ABOUT THIS TASK =
Exact copies of all the lines below are wanted, without a single picture.
== == ==
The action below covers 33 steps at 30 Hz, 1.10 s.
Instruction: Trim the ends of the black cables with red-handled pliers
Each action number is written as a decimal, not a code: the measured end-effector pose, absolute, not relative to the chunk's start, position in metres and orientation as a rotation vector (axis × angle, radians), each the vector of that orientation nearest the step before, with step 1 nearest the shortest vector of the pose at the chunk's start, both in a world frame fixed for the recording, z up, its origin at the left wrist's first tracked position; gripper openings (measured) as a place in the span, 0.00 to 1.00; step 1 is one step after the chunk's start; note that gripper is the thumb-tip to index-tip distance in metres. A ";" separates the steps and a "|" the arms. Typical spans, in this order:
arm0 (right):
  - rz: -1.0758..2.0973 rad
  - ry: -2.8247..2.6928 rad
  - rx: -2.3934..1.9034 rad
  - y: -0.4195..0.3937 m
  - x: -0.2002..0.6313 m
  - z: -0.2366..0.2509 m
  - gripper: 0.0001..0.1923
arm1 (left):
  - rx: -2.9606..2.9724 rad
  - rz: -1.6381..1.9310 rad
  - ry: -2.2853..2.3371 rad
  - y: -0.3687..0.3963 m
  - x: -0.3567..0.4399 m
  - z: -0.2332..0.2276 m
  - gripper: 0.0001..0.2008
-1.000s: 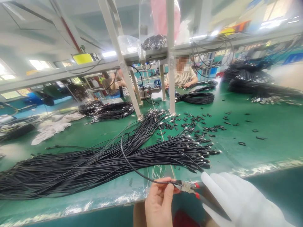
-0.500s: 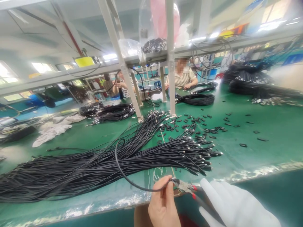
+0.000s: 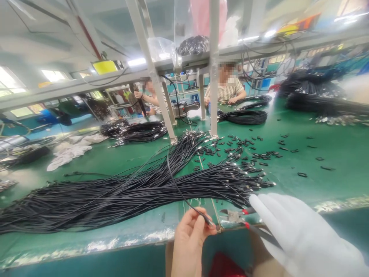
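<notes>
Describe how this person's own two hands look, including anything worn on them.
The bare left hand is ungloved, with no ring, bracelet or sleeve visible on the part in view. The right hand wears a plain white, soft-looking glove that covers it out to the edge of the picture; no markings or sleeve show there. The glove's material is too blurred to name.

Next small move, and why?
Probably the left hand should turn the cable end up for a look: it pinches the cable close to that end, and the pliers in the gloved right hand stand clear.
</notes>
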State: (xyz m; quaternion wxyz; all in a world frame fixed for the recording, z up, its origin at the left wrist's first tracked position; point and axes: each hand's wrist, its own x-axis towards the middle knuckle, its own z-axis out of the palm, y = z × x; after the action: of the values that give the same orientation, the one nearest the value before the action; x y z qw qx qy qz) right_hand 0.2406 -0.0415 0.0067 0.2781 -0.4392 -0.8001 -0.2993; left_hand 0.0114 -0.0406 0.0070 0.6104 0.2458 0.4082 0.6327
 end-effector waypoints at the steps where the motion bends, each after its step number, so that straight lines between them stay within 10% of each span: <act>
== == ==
COMPLETED EXERCISE =
The action below covers 33 steps at 30 Hz, 1.10 s.
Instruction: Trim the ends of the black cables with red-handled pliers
Each action number is written as a decimal, not a code: the measured end-effector pose, absolute, not relative to the chunk's start, position in metres and orientation as a rotation vector (axis × angle, radians), each the vector of that orientation nearest the step before, with step 1 nearest the shortest vector of the pose at the chunk's start, both in a world frame fixed for the recording, z up, its origin at the left wrist's first tracked position; gripper openings (measured) as a place in the span, 0.00 to 1.00; step 1 is one step after the chunk's start; note that gripper is the thumb-tip to index-tip distance in metres. A ";" separates the steps and a "|" the arms. Typical spans, in this order:
arm0 (right):
  - rz: -1.0758..2.0973 rad
  - ry: -2.8247..2.6928 rad
  - rx: -2.3934..1.9034 rad
  - y: -0.4195..0.3937 m
  - x: -0.2002..0.6313 m
  - z: -0.2366..0.2509 m
  - gripper: 0.0001..0.1923
arm1 (left):
  - rx: -2.9606..2.9724 rad
  - rz: -1.6381..1.9310 rad
  - ry: -2.2853..2.3371 rad
  - y: -0.3687..0.3963 m
  - x: -0.3567..0.4399 m
  - z: -0.2332..0.2276 m
  - gripper: 0.0001..0.2008
-1.000s: 
-0.500s: 
+0.000s: 
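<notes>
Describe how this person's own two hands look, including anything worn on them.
The bare left hand is ungloved, with no ring, bracelet or sleeve visible on the part in view. The right hand wears a plain white, soft-looking glove that covers it out to the edge of the picture; no markings or sleeve show there. The glove's material is too blurred to name.

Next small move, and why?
Probably the left hand should turn the cable end up for a look: it pinches the cable close to that end, and the pliers in the gloved right hand stand clear.
</notes>
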State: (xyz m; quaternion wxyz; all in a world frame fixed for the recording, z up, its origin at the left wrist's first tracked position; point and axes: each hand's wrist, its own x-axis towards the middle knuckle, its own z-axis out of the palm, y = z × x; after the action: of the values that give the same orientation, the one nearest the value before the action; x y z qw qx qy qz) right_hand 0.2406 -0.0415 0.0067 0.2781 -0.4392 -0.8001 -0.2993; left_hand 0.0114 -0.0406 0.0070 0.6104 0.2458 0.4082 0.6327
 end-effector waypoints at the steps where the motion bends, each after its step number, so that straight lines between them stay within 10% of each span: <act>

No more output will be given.